GABA receptors act to hyperpolarize adult neurons, but act to depolarize younger neurons (Flint et al., 1998; Ben-Ari et al., 2007). This reversal is due to the high chloride concentrations found in immature neurons due to high developmental expression of Na-K-Cl co-transporter 1 (NKCC1, also known as SLC12A2: Di Cristo, 2007). NKCC1 is highly expressed during early fetal human development and increases until reaching a plateau in early childhood in the DLPFC (Hyde et al., 2011). The other major potassium-chloride transporter member, KCC2 (SLC12A5), is also expressed in early fetal development, but at much lower levels and also increases before reaching its steady state during early childhood (Hyde et al., 2011). There is uncertainty in establishing an exact crossover point from which GABA switches from excitatory to inhibitory, but it could be as late as 10 years of age (Hyde et al., 2011). The uncertainty can be attributed to two main causes; firstly, the individual variability of the developmental expression of NKCC1 and KCC2, both in Hyde's study and our own unpublished microarray findings, is substantial and thus the point of crossover may occur anywhere from prenatal life to school age when examining the overall profiles. Secondly, it has been shown that individual cells may have differing chloride gradients due to variable subcellular distribution of the two chloride transporters even within the same neuron, particularly at the axon initial segment (Khirug et al., 2008). This would result in GABA having an inhibitory effect on the dendritic portions of a cell but perhaps an excitatory effect at the axon initial segment. In homogenate tissues of the DLPFC, this type of individual cell variation in chloride transporter expression would be diluted but may help to explain NKCC1's continued presence throughout life when GABA action is predominately inhibitory.

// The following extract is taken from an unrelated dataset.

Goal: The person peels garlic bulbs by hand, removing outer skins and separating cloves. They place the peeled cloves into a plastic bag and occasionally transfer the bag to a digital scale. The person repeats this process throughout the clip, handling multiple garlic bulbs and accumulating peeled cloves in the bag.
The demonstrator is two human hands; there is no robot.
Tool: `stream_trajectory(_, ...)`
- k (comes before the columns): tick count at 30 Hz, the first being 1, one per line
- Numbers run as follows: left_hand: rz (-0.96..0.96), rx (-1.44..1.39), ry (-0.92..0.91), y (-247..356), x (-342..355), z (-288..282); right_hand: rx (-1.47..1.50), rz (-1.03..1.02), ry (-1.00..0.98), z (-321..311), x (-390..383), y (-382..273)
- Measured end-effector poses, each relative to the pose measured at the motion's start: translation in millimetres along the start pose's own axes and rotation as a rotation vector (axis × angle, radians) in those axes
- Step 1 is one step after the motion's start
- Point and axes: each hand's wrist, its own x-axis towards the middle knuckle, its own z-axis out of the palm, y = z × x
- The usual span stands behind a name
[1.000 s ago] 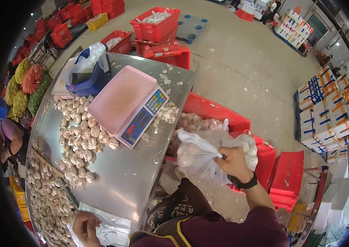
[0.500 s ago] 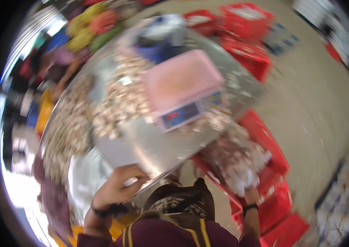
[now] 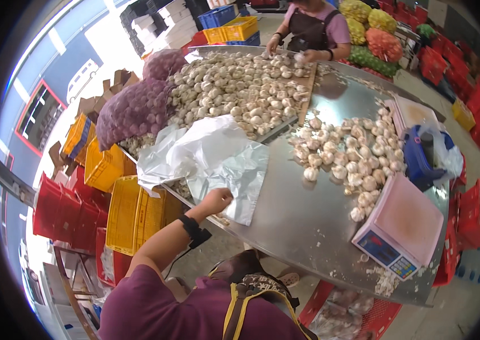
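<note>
White plastic bags (image 3: 208,144) lie in a loose, crumpled pile along the near left edge of the metal surface (image 3: 285,207), partly over a broad heap of garlic bulbs (image 3: 225,85), with a greenish-white flat part spread toward the middle. The left hand (image 3: 218,200) is at the near edge of this pile, its fingers curled inward; whether they pinch a bag or merely rest against it I cannot tell, since the fingertips are turned out of sight. A black wristband (image 3: 195,232) circles that wrist. The right hand is outside the view, so its state cannot be told. Right of the bags, a smaller group of bulbs (image 3: 359,156) is spread on the bare metal, set off from the big heap by a wooden strip (image 3: 306,96). Beside that group stand a scale with a pink tray (image 3: 407,212) and a blue basket (image 3: 421,161) with clear plastic (image 3: 449,158) draped over its side. Loose skins (image 3: 386,281) lie just by the scale. Purple mesh sacks (image 3: 132,110) rest at the left end of the heap, and yellow crates (image 3: 122,215) stand below them. Across the surface, a co-worker (image 3: 313,28) has both hands at the garlic. Below the near edge, a red crate (image 3: 384,317) holds bagged bulbs (image 3: 339,314).
</note>
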Motion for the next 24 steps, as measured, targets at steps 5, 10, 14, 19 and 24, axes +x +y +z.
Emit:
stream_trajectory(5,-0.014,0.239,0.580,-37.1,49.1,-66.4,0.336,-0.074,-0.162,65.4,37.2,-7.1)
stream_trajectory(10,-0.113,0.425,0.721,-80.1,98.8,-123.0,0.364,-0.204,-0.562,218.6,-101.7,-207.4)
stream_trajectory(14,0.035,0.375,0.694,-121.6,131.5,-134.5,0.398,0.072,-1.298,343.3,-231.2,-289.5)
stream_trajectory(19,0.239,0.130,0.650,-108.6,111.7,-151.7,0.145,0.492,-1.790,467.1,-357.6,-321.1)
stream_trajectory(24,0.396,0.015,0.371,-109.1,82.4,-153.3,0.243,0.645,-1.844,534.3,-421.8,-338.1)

Since more comprehensive and validated developmental data are available for the GABAA receptor as compared to the GABAB receptor, we will consider the developmental changes for the GABAA receptor mRNAs here. The GABAA receptor is a pentameric ion channel that is made up from a number of possible subunits, namely 6α, 3β, 3γ, δ, ε, and π subunits (Szabadics et al., 2006; Olsen and Sieghart, 2008). In the DLPFC, the human post-natal developmental change in the GABAA receptor α/β/γ subunits can be divided into two groups (Figure 3). The first comprises the subunits with decreasing mRNA expression over the course of development (α2, α5, β1, γ1, γ3) and the second comprises those with a more dynamic expression pattern (α1, α4, β2, β3, γ2) with an M-shape peaking at the toddler and teenage time periods (Duncan et al., 2010; Fillman et al., 2010). The mature forms (predominant in adulthood) of the receptor subunits such as α1, β2, and γ2 typically have rapid channel opening/closing kinetics and greater sensitivity to GABA leading to greater temporal specificity of inhibitory action (Hevers and Lüddens, 1998; McClellan and Twyman, 1999).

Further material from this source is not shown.